SBP relaxes leverage ratio for banks

The State Bank of Pakistan (SBP) has relaxed leverage ratios to provide them with additional PKR liquidity.

This is done so banks are able to borrow more from the SBP through Open Market Operations (OMOs). 

By providing additional access to funds, the SBP is hoping that banks buy more treasury bills (T-bills) as a way to lend to the government.

Through an update of Basel III Frequently Asked Questions (FAQs), the SBP has relaxed the method of calculating the leverage ratio.

Basel III is a comprehensive set of reform measures to strengthen the regulation, supervision, and risk management of the banking sector. The measures include both liquidity and capital reforms. 

Why is the SBP relaxing the leverage ratio?

In the current scenario, the SBP is indirectly financing the government through these frequent OMOs.

There was initially a ban on government borrowing from the SBP under the IMF programme till September 2022; however following the SBP Act, the government has now given up and agreed to permanently close the door to this option through legislation.

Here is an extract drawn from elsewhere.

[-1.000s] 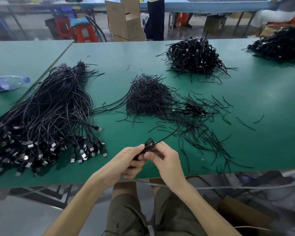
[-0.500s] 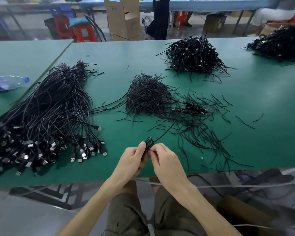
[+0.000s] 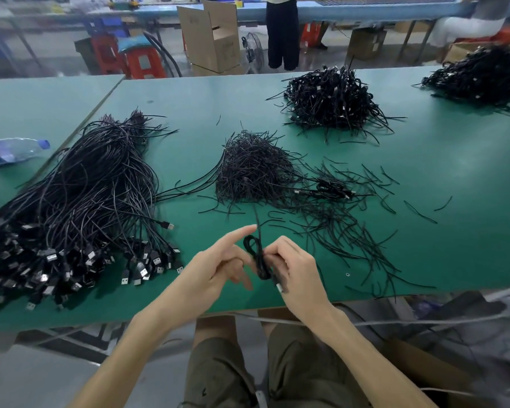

“The bank shall not extend any direct credit to or guarantee any obligations of the government, or any government-owned entity or any other public entity,” states the clause.

According to the Act, Section 409 C, the SBP shall not purchase securities issued by the government or any government-owned entity or any other public entity in the primary market. The Central Bank may purchase such securities in the secondary market.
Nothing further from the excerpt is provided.